What to work on: Copy each line below in which the string "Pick" occurs.
============================================================
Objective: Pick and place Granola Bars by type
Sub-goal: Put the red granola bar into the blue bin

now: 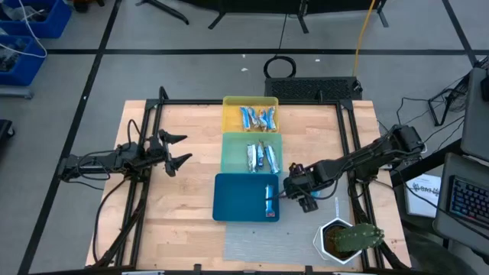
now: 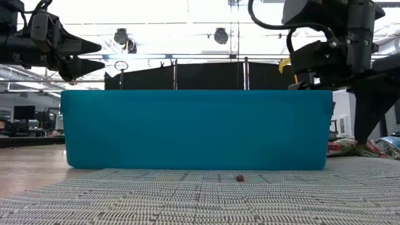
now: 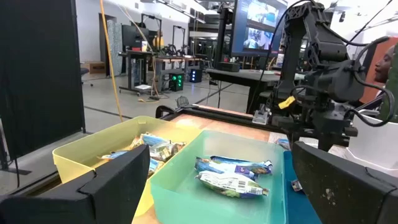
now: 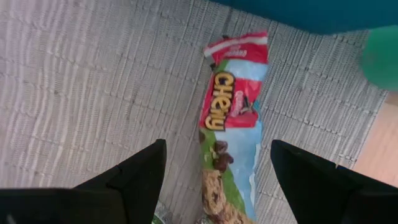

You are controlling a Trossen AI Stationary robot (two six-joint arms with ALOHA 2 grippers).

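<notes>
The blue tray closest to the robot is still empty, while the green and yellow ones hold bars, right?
Not quite. The high view shows the blue tray already holds one bar by its right edge. The green tray and yellow tray do hold bars.

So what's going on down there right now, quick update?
Right gripper open, hovering above a Chewy bar on the grey mat. Left gripper open, waiting at table's left. Trays hold sorted bars; nothing blocking.
</notes>
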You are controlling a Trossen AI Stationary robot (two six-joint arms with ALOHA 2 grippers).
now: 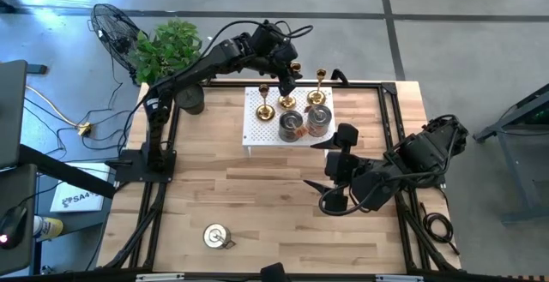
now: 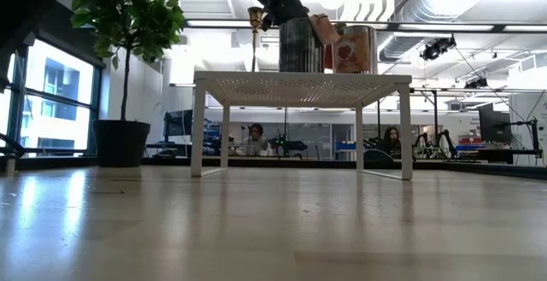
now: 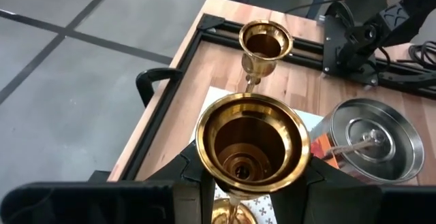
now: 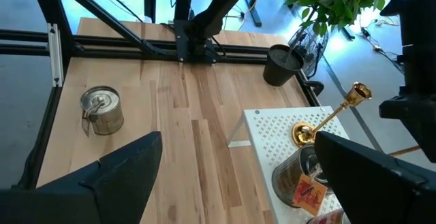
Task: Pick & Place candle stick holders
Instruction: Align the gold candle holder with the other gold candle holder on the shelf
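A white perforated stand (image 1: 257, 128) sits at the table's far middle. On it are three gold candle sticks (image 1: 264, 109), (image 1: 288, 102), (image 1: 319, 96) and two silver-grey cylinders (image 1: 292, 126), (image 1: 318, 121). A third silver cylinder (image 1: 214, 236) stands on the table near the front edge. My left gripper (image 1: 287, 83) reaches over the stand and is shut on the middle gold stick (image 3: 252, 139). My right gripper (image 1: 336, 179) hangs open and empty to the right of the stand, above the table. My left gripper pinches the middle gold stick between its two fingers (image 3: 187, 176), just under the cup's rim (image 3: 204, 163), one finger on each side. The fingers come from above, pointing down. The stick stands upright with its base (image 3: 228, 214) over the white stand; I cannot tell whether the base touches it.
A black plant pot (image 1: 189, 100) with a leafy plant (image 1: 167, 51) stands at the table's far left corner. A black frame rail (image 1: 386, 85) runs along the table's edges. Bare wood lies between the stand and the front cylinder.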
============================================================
Finished task:
Objective: Pick and place Granola Bars by type
Task: Pick & Place candle stick holders

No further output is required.